Embora haja uma série de avaliações que apontam a ineficiência do
benefício, previsto na Constituição, o cálculo dentro do Executivo é que não há
como comprar essa briga em ano de eleições municipais.
O Orçamento do governo segue apertado com a meta de zerar o déficit das
contas públicas e buscar o superávit de 1% do PIB em 2026 para conter a alta da
dívida pública.
O diagnóstico dos técnicos é que o governo precisa de fato enfrentar a
agenda de revisão de gastos que tenham dimensão relevante.

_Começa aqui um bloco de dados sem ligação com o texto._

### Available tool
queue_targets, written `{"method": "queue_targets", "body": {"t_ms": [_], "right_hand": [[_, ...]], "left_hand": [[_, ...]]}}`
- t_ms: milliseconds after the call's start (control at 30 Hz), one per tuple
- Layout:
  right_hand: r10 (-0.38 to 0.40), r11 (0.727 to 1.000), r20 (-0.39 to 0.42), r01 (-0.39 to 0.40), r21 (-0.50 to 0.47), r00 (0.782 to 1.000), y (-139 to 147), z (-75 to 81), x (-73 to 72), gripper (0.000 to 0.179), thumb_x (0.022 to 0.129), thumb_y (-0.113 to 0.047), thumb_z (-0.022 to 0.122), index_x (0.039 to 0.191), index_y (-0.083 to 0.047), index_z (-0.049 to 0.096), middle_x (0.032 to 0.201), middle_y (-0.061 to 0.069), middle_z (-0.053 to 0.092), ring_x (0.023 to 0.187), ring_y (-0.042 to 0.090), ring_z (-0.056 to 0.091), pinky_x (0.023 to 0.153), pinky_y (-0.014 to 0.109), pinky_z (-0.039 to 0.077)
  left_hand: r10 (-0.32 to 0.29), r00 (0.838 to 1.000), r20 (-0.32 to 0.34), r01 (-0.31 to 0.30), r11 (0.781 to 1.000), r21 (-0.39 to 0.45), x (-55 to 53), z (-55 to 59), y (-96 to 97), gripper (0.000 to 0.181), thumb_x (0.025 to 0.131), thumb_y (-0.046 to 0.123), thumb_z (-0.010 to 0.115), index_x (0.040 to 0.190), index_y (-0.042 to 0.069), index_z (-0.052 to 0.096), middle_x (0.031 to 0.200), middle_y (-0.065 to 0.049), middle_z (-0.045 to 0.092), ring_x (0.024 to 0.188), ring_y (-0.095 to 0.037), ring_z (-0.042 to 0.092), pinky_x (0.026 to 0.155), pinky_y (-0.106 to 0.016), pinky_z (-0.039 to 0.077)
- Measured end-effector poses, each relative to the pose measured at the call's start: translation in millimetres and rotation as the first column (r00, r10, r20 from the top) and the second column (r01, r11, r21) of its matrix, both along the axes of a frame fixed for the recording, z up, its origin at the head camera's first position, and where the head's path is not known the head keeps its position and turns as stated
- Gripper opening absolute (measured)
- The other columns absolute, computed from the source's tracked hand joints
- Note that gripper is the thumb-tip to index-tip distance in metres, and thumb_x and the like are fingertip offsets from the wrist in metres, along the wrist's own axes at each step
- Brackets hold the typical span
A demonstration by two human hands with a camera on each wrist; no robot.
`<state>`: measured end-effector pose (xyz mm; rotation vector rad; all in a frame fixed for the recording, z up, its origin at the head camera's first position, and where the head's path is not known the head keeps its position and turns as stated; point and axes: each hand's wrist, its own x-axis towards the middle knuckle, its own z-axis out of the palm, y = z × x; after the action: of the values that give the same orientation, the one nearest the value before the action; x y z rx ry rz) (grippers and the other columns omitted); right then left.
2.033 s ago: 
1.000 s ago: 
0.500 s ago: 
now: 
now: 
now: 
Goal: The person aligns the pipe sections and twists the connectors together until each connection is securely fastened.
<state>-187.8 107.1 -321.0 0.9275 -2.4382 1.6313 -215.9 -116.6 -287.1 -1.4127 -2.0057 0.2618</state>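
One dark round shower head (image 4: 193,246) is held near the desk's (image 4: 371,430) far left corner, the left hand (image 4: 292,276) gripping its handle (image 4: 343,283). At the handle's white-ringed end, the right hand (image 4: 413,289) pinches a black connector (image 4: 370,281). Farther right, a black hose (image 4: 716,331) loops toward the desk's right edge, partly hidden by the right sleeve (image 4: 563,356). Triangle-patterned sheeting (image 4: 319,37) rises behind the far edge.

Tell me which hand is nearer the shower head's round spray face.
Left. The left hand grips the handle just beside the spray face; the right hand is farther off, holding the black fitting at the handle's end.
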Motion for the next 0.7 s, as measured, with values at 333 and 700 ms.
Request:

Em 2021, o Executivo publicou o relatório da avaliação feita pelo
Conselho de Monitoramento e Avaliação de Políticas Públicas (Cemap) das
deduções médicas no IRPF.
A conclusão, que é usada pelo governo nas discussões, é que esse
benefício tributário teria de passar por um redesenho por causa dos efeitos
distributivos regressivos. Ou seja, quem tem uma renda maior acaba sendo mais
beneficiado pelas deduções.
O relatório projetou um crescimento real (acima da inflação) das
deduções de 65% até 2030, principalmente em decorrência do envelhecimento da
população brasileira.
O benefício de dedução de despesas médicas do IRPF é disciplinado pelo
artigo 8º da lei 9.250/95. Para alterá-lo, portanto, é necessário obter aval do
Congresso.
As discussões são feitas enquanto o governo precisa preparar uma
proposta de reformulação na tributação da renda. A iniciativa é exigida pela
emenda constitucional da reforma tributária sobre o consumo, promulgada no mês
passado e que dá 90 dias para o projeto do Executivo sobre o tema chegar ao
Congresso.
O presidente da Unafisco (Associação Nacional dos Auditores Fiscais da
Receita Federal), Mauro Silva, defende que o teto para o abatimento seja
suficiente para acomodar os gastos com planos de saúde de uma família e não
fique em um nível muito baixo, como o limite para a dedução das despesas com
educação.
O limite hoje das despesas com educação anual é de R$ 3.561,50. Silva
defendeu uma maior ação da fiscalização para coibir fraudes, como as que
ocorrem como a dedução ilegal de despesas com botox.